Cisco launched the I-Prize contest over a year ago and attracted over 2,500 applicants. Because of its winner-take-all format, there were no runner-ups announced and few details disclosed about the entries.
"There were some great entries, but because some of the people want to pursue their ideas on their own, we don't think it's appropriate to list the other ideas that were submitted," David Hsieh, Cisco's senior director of product marketing for emerging technologies, told InternetNews.com.
For now, Cisco is not releasing too many specifics about Ana Gossen's winning entry. A Cisco statement said the idea involved "an approach to using the network as the platform for visibility, manageability and, ultimately, optimized control of energy-consuming systems."
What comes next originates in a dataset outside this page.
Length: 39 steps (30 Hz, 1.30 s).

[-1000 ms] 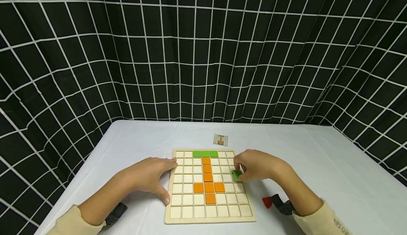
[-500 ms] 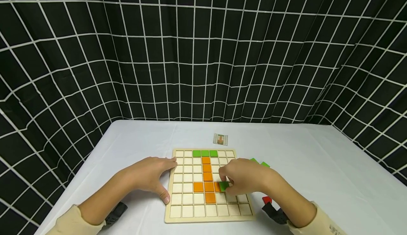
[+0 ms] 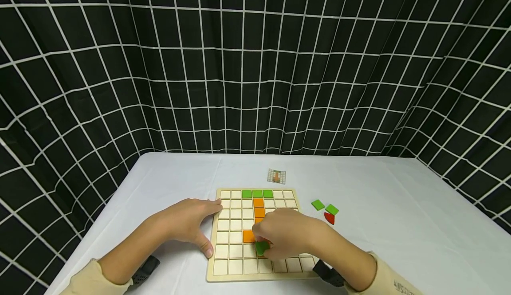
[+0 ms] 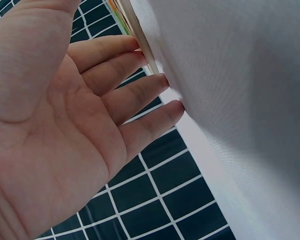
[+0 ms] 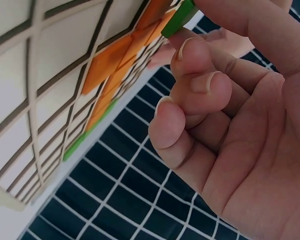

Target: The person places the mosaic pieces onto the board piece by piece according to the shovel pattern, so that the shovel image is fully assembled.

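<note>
In the head view a square wooden grid board point(image 3: 235, 267) lies on the white table. My left hand point(image 3: 185, 221) spans its left edge, thumb and fingers spread and touching the rim. Between the thumb and fingertips of my right hand point(image 3: 293, 233) is a square green tile point(image 3: 261, 248), held over the board's lower middle. The right wrist view shows that tile tilted and apart from the grid. A column of orange tiles point(image 3: 259, 212) runs down the middle, partly covered by the right hand. One orange tile point(image 3: 249, 236) lies left of it. Three green tiles point(image 3: 257, 194) fill top-row cells.
Right of the board lie two loose green tiles point(image 3: 317, 205) and a red piece point(image 3: 329, 218) with a curved side. Behind the board is a small card point(image 3: 277, 176) printed with a grid pattern. A black curtain point(image 3: 255, 64) with white lines surrounds the table.
My right hand has carried the green tile leftward and toward me, from the board's right edge to its lower middle. Loose pieces at the right came into view. The left hand stays put.
</note>
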Available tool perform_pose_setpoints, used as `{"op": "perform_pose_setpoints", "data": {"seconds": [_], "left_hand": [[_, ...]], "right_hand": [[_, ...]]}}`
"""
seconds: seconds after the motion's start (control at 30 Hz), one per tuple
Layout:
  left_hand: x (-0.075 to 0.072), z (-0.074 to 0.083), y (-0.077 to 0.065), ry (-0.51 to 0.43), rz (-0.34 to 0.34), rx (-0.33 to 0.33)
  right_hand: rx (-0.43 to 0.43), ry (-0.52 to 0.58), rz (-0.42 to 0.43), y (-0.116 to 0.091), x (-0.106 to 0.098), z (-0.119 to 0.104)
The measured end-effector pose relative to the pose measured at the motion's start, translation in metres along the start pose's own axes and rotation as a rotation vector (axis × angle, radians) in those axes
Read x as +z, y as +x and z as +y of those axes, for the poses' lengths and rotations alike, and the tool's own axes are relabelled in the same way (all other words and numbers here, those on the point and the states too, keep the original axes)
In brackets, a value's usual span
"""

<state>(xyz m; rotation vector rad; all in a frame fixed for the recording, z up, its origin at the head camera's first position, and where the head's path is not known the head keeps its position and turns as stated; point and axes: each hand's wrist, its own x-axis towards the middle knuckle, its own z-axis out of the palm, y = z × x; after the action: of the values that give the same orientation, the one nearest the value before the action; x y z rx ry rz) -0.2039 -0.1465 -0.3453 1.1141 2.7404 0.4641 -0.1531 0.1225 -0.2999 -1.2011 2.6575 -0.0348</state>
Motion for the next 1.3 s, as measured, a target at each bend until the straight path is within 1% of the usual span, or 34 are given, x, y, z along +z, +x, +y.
{"op": "perform_pose_setpoints", "data": {"seconds": [0.27, 0.4, 0.53, 0.8, 1.03, 1.1, 1.17, 1.3], "left_hand": [[0.0, 0.001, 0.0, -0.007, 0.003, 0.003], [0.0, 0.001, 0.0, -0.009, 0.004, 0.004], [0.0, 0.001, 0.0, -0.008, 0.001, 0.004], [0.0, 0.0, 0.001, 0.001, 0.005, 0.014], [0.001, -0.001, 0.002, 0.0, 0.01, 0.016], [0.001, -0.001, 0.002, -0.001, 0.008, 0.012], [0.0, -0.001, 0.001, -0.002, 0.006, 0.01], [0.0, -0.002, 0.0, -0.005, 0.006, 0.013]], "right_hand": [[-0.023, -0.031, -0.015, 0.011, 0.004, -0.007], [-0.022, -0.044, -0.026, 0.016, 0.006, -0.01], [-0.019, -0.08, -0.023, 0.02, 0.007, -0.014], [0.035, -0.145, -0.022, 0.022, 0.008, -0.018], [0.073, -0.138, -0.043, 0.022, 0.007, -0.018], [0.065, -0.132, -0.033, 0.022, 0.007, -0.017], [0.037, -0.115, -0.019, 0.022, 0.008, -0.017], [-0.061, -0.062, 0.002, 0.022, 0.01, -0.016]]}}
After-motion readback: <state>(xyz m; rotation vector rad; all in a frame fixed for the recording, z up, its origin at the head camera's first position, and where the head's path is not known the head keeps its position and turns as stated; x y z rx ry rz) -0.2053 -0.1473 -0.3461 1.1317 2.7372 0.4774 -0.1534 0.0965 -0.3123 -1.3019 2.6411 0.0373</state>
Hsieh said Cisco is being protective of what is currently just a set of ideas, not a business or anything coded. "Broadly speaking, the idea is in the area of smart grid and using the power of the network to prove efficiency across the grid. They also proposed some very interesting business model ideas that made it compelling."
In a statement, Gossen said her team is "excited to continue working with Cisco to evolve our idea into a real business opportunity for the company and help develop a new wave of technology leadership in improving energy efficiencies."
Getting to the finals
There were several levels in the I-Prize competition. Once a panel of judges winnowed the list of finalists down to 32, Cisco assigned coaches to help them each refine their ideas and presentations. They were also encouraged to use the company's conferencing tools such as WebEx and the TelePresence video conferencing system, where available.
When the contest was launched last year, Hsieh said some cynics questioned why anyone would give a potential billion-dollar idea to the company.
"For a lot of entrepreneurs, it's not just about making money but making a difference," he said. "We had a number of e-mails where people said they were thrilled to have Cisco even consider their idea because they had no other outlet to pitch it to. Those of us who live in Silicon Valley get a slightly jaded view. But if you live in say Hungary or Romania, you can be incredibly smart, but you can't get a company off the ground."
Hsieh did share that almost all of the finalist entries had a networking angle, as befits a potential Cisco product, including one designed for consumers. One entry proposed a way to enable a variety of connectivity services in rural areas like India. There was another related to retail point-of-sale, "and a couple of interesting security ideas," Hsieh added.